Recensione di Mario Grella

Lo dico subito, così mi tolgo il pensiero: quando mi trovo davanti ad un “Omaggio a…” oppure a un “Tributo a…” divento sempre sospettoso, preoccupato e anche un po’ svogliato. Gli omaggi e i tributi sono ormai troppi. Sono spesso inutili, altri sono ripetitivi, qualche volta stucchevoli e, solitamente, tutti lasciano in me il desiderio dell’originale. Naturalmente ci sono delle eccezioni, rare, ma ci sono, come è il caso di Unscientific Italians play the music of Bill Frisell. Istruzioni per l’uso: prendete pezzi noti e meno noti del grande musicista statunitense, dateli in mano a cinque grandi musicisti italiani, trasformate “Unscientific americans” in “Unscientific italians” ed il gioco è fatto.

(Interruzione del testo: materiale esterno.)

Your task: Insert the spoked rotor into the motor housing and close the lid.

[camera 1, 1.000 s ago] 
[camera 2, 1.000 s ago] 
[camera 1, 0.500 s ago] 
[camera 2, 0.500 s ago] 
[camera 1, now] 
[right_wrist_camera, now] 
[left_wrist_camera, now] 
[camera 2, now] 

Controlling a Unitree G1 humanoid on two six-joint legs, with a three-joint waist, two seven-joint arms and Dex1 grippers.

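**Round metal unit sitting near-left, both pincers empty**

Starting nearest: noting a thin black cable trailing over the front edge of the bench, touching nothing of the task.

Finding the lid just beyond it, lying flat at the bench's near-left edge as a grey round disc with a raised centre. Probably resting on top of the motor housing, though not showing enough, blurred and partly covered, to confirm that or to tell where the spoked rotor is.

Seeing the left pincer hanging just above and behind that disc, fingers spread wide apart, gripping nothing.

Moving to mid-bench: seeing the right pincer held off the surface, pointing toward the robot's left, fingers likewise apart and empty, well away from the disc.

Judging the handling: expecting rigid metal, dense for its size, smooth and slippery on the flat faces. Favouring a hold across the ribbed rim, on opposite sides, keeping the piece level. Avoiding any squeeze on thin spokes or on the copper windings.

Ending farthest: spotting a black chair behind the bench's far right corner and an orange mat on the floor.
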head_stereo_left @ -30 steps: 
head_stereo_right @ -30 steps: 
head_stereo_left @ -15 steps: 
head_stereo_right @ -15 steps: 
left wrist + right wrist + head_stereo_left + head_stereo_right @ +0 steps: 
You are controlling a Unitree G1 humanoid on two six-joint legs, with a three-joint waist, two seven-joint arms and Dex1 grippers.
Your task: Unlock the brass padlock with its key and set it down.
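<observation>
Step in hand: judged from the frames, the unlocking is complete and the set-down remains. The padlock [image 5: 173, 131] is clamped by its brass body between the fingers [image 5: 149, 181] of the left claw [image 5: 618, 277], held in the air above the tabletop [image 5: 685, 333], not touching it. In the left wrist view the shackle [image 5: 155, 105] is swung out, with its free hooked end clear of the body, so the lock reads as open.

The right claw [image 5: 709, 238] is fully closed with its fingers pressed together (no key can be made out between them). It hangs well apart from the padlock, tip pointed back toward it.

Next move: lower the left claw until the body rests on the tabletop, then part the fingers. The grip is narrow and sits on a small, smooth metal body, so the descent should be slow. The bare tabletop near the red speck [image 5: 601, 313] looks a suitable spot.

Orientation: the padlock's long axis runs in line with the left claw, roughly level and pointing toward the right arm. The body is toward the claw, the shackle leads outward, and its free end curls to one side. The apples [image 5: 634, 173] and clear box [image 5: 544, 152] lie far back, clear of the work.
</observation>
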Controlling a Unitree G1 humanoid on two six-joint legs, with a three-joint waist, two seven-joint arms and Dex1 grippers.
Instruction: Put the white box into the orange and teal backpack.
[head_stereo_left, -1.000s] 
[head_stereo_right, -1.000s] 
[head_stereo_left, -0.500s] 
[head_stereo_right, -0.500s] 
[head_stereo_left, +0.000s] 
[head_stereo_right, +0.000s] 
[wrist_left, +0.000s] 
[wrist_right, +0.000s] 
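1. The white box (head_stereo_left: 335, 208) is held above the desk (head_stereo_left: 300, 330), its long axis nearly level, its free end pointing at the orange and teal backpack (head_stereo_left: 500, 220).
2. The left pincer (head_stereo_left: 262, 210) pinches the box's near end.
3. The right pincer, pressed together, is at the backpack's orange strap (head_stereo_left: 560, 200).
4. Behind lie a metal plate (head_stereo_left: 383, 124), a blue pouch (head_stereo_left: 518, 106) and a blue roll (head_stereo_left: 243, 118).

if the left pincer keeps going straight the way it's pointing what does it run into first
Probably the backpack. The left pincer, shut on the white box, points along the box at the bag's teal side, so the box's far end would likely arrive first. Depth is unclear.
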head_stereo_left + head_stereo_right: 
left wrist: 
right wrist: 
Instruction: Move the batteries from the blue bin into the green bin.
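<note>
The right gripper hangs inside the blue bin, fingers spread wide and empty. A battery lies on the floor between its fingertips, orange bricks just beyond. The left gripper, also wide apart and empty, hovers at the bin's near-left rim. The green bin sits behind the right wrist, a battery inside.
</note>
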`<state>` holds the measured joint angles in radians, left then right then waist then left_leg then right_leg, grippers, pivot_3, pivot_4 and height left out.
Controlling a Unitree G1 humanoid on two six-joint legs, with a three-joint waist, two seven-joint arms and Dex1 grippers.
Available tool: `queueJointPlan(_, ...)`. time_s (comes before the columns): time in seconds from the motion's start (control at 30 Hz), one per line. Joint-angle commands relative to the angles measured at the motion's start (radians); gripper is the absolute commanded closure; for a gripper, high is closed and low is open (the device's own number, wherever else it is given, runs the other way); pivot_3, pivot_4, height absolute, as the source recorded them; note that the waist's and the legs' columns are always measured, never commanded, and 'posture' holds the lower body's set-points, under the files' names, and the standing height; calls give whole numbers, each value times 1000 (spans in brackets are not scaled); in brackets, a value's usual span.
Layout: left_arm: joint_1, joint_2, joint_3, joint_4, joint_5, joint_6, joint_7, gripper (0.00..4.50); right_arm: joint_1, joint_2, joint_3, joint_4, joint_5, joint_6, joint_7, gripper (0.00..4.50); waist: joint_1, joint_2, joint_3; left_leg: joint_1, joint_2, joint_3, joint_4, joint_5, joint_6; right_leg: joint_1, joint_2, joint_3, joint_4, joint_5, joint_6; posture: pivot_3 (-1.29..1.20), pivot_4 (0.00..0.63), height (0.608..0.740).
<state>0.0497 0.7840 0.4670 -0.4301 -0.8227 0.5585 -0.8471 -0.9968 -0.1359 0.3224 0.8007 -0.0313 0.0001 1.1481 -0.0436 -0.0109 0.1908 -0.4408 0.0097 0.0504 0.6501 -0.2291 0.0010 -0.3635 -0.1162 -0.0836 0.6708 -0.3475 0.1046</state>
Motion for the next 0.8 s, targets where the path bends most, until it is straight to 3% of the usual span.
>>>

Scherzi a parte, il disco edito dalla nuova etichetta Hora Records, uscito il 21 maggio, ha in sé qualcosa di nuovo, di fresco e un pizzico di genio e (s)regolatezza. Si tratta di una “riscrittura intelligente” se così possiamo dire, frutto di un gioco di equilibrio e calibrature sulle partiture originali di Bill Frisell che, se da un lato ne modificano combinazioni strumentali, sfumature, colorazioni, dall’altro non stravolgono il contesto musicale friselliano, lasciandone immutato il fascino e l’ambientazione. Se per omaggiare un grande musicista, spesso occorre estro e coraggio, per fare un lavoro di questo genere occorrono due doti che, sia in campo musicale che artistico in senso lato, non sono poi così frequenti: l’intuizione e l’umiltà.